Werden sich die Alliierten in der Stunde der Not dann auf ihre Vorbehaltsrechte nach Art. 5 Abs. 2 des Deutschlandvertrages stützen? Werden wir wiederum Vorbereitungen für diesen Fall treffen müssen? Meine Damen und Herren, wir wissen es nicht.

Werden sich Kanzler und Regierung auf ihren Amtseid berufen müssen, worin sie schwören, Schaden von unserem Volk zu wenden? Werden sie daraus das Recht und die Pflicht herleiten, das zu tun, was zur Abwehr von Schaden für unser Volk notwendig ist? Werden die Regelungen, die dann geheim und unter Ausschluß des Parlaments vorbereitet werden müssen, wirksamer und rechtsstaatlicher sein als die von uns vorbereiteten? Wir wissen es nicht.

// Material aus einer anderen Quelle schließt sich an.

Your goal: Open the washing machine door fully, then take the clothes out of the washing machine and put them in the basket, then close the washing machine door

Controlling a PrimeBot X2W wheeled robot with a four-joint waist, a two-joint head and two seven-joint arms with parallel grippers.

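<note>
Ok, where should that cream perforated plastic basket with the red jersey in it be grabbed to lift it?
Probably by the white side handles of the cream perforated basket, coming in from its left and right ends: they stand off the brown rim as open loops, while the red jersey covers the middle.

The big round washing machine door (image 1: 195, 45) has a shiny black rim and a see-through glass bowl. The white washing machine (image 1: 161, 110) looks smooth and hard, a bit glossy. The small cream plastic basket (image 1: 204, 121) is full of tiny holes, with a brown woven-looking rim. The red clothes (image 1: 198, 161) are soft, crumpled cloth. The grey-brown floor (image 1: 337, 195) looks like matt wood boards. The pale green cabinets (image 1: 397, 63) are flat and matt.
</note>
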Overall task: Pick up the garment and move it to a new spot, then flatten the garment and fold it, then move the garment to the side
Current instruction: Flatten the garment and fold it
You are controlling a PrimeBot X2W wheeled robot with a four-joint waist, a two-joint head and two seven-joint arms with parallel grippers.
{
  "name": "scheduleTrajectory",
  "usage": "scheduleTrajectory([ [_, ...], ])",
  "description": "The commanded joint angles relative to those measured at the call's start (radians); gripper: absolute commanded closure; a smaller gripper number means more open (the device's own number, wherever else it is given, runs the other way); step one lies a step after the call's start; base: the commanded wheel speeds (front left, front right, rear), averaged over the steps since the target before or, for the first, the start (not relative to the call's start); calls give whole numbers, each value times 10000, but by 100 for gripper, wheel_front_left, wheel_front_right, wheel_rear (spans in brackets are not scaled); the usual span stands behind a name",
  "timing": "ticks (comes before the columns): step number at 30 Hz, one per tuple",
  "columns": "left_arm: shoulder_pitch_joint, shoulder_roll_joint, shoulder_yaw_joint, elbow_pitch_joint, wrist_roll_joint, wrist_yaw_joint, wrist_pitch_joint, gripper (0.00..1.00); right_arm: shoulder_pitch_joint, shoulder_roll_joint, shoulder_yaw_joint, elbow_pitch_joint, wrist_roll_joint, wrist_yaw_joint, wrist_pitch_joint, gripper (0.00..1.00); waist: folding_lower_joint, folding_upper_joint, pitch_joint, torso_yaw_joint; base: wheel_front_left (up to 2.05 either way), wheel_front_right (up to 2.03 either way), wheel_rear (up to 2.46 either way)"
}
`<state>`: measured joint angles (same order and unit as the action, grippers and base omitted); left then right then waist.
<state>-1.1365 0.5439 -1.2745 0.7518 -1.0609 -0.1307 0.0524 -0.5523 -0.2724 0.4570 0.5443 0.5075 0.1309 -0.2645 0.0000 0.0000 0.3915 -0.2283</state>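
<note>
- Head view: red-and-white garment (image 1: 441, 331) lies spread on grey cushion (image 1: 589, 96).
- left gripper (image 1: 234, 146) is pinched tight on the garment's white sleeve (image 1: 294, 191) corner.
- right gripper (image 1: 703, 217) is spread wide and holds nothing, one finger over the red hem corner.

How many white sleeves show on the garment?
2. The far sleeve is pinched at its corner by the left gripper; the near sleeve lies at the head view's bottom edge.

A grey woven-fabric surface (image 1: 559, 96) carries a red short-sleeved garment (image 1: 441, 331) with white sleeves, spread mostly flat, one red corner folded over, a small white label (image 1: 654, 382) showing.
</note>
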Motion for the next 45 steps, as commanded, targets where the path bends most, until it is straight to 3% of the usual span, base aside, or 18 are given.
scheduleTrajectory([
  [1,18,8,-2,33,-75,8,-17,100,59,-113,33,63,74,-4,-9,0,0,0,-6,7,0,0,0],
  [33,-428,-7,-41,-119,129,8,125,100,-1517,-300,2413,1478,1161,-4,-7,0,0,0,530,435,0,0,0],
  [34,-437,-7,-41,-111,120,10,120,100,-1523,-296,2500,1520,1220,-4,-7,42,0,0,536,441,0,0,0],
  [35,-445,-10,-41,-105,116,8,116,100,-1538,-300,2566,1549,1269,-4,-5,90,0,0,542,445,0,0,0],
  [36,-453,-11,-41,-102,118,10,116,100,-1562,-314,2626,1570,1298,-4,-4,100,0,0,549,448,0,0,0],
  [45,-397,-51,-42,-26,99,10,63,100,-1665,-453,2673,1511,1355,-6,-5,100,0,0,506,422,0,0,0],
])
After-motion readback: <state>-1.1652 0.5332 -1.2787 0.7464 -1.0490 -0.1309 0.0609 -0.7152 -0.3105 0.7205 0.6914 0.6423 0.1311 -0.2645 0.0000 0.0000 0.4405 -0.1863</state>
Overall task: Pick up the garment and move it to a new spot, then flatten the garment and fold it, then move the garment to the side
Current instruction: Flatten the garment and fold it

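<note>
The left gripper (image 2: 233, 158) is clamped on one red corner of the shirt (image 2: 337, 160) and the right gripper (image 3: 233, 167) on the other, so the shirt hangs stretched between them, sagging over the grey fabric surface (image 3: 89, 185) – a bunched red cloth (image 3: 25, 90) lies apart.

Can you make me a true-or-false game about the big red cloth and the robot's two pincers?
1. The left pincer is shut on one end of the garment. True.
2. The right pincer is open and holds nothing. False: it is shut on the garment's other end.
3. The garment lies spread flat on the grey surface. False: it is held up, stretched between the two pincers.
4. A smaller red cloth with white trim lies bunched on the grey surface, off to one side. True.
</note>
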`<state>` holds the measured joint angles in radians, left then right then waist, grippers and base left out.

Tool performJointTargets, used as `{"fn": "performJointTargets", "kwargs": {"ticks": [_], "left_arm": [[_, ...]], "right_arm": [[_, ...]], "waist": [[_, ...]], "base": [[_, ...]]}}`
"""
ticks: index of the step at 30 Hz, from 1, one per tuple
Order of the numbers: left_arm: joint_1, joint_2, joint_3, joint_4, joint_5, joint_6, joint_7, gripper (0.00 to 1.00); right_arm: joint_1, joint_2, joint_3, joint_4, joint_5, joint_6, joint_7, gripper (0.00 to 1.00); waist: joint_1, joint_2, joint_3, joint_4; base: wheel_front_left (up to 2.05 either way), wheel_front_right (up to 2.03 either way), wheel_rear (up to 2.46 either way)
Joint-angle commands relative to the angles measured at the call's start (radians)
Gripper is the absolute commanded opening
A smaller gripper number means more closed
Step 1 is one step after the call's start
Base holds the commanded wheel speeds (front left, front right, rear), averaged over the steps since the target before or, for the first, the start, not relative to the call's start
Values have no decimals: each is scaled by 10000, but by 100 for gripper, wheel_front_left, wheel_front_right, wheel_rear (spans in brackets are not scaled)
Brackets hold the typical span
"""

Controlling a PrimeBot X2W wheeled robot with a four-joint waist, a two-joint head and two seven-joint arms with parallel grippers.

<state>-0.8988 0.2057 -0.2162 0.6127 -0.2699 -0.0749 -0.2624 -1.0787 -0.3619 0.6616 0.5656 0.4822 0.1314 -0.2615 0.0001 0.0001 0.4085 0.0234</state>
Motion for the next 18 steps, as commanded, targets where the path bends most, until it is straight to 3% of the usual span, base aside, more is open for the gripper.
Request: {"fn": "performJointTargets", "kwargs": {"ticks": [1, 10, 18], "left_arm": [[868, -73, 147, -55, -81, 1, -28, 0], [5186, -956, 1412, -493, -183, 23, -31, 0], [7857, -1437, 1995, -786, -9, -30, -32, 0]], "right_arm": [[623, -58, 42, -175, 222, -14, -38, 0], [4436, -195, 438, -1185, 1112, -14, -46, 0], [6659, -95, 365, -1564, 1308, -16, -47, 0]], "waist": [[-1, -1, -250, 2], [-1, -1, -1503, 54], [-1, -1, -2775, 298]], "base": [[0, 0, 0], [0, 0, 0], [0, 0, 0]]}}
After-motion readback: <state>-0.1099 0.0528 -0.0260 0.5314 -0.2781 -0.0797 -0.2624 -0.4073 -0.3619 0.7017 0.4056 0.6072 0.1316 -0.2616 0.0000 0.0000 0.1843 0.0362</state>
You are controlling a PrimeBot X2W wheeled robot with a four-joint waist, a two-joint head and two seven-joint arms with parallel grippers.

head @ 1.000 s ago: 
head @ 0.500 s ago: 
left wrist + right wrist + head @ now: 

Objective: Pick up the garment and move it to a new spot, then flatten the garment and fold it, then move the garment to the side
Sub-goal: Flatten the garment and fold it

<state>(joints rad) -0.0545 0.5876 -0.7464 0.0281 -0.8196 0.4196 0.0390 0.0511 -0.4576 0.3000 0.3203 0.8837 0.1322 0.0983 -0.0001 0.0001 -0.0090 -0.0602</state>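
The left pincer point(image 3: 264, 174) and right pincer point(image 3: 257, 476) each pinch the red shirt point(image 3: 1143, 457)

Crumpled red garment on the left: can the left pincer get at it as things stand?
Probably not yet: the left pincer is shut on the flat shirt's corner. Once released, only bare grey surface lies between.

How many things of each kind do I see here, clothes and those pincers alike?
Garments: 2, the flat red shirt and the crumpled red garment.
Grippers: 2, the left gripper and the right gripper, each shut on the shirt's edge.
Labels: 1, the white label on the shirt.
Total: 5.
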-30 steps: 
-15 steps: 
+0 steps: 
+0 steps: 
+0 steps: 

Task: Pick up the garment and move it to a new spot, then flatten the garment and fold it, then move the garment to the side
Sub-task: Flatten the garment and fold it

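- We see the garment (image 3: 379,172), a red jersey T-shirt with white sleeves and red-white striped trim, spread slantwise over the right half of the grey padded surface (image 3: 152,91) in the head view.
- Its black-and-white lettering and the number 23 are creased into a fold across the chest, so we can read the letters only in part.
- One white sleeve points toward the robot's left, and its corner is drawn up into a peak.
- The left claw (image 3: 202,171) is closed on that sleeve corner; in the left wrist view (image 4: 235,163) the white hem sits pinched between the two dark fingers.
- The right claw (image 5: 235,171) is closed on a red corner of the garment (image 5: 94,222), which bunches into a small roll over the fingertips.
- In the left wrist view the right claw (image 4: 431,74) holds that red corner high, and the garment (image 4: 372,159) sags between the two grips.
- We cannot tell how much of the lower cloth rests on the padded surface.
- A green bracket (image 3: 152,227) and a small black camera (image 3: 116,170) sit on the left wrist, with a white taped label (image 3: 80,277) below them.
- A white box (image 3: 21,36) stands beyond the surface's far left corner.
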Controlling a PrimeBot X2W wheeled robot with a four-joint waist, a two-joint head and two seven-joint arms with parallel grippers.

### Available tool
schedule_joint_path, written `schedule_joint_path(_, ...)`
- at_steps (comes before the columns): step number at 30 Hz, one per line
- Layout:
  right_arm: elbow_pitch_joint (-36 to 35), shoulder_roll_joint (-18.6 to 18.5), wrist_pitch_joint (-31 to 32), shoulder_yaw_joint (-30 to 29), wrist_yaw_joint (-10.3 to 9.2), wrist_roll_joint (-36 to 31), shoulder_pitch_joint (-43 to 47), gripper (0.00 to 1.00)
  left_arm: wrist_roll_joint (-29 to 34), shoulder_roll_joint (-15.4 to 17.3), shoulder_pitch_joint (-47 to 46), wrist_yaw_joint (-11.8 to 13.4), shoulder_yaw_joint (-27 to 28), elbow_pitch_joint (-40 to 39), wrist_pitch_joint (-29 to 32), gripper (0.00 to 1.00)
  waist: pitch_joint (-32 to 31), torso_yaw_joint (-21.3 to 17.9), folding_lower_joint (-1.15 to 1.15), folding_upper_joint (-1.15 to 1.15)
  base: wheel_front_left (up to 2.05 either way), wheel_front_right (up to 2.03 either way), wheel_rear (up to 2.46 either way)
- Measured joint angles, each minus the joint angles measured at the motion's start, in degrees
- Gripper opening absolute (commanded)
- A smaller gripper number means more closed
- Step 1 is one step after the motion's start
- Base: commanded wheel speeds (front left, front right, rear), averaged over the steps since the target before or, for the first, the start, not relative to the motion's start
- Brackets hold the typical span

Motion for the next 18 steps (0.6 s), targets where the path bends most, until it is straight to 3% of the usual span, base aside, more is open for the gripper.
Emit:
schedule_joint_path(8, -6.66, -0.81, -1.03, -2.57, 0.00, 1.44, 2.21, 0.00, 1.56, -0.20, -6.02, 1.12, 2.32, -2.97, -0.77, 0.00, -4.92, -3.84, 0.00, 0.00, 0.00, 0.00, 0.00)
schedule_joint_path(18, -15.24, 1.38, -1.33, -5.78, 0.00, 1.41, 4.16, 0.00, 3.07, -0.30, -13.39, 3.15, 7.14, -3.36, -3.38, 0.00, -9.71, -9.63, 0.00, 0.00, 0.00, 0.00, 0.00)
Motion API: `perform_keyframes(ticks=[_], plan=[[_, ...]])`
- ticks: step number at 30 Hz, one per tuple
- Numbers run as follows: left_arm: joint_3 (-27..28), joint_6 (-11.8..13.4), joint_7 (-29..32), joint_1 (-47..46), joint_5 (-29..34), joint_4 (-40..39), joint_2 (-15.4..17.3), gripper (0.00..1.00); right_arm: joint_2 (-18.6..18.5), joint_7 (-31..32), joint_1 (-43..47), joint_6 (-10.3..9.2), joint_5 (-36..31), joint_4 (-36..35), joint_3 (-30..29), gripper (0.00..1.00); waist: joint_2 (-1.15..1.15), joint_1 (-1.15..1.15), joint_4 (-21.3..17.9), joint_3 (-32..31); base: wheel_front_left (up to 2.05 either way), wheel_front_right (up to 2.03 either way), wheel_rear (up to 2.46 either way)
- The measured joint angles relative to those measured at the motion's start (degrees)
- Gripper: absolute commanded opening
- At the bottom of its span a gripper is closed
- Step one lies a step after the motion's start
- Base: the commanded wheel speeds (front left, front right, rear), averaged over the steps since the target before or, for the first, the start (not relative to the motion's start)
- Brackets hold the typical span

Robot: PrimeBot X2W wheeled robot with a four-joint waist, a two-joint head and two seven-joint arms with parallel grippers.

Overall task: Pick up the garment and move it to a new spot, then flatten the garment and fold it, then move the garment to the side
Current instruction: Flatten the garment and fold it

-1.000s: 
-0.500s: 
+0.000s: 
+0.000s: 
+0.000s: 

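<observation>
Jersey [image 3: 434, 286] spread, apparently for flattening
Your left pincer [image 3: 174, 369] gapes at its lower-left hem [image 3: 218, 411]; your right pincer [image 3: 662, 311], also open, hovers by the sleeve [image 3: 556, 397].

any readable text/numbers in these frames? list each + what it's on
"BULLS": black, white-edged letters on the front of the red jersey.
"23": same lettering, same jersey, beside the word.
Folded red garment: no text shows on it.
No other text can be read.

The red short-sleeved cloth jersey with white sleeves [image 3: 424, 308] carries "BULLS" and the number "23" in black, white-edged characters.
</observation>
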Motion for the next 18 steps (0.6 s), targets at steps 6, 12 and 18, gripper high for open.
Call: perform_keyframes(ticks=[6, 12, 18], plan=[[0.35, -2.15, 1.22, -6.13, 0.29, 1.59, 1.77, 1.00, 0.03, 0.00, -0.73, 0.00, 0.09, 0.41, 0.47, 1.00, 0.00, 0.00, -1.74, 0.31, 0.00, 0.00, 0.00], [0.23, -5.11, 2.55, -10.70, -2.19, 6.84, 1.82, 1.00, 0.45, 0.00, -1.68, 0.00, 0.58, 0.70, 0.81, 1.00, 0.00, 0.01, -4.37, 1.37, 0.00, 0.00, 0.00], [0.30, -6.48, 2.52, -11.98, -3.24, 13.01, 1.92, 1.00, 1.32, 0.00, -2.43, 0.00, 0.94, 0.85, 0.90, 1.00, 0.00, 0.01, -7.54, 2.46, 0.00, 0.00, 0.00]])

Bringen wir uns nicht in die Lage, daß wir mangels rechtzeitiger Vorsorge in der Stunde der Not nichts anderes mehr beschließen können als das alte »Videant consules, ne quid res publica detrimenti capiat«, »mag die Regierung zusehen, daß das Vaterland keinen Schaden leide«. In diese Lage sollten wir uns nicht bringen.

(Beifall bei den Regierungsparteien)

Dieser Entwurf ist – damit verrate ich, glaube ich, keiner Seite dieses Hauses etwas Neues – ein Kompromiß, das heißt, ein Gebäude von Konzessionen und Gegenkonzessionen, bei denen man Änderungen nur einvernehmlich vornehmen kann, wenn man nicht das Ganze gefährden will. Das heißt auch, meine Damen und Herren, daß sich der Entwurf nicht deckt mit den Idealvorstellungen für eine Ausnahmeregelung, die manch einer von uns haben mag. Aber gemessen an den Maßstäben der Wirksamkeit und der Rechtsstaatlichkeit glaubt der Rechtsausschuß, daß dieser Entwurf bestehen kann. Deshalb möchte ich Sie bitten, unseren Vorschlägen Ihre Zustimmung zu geben.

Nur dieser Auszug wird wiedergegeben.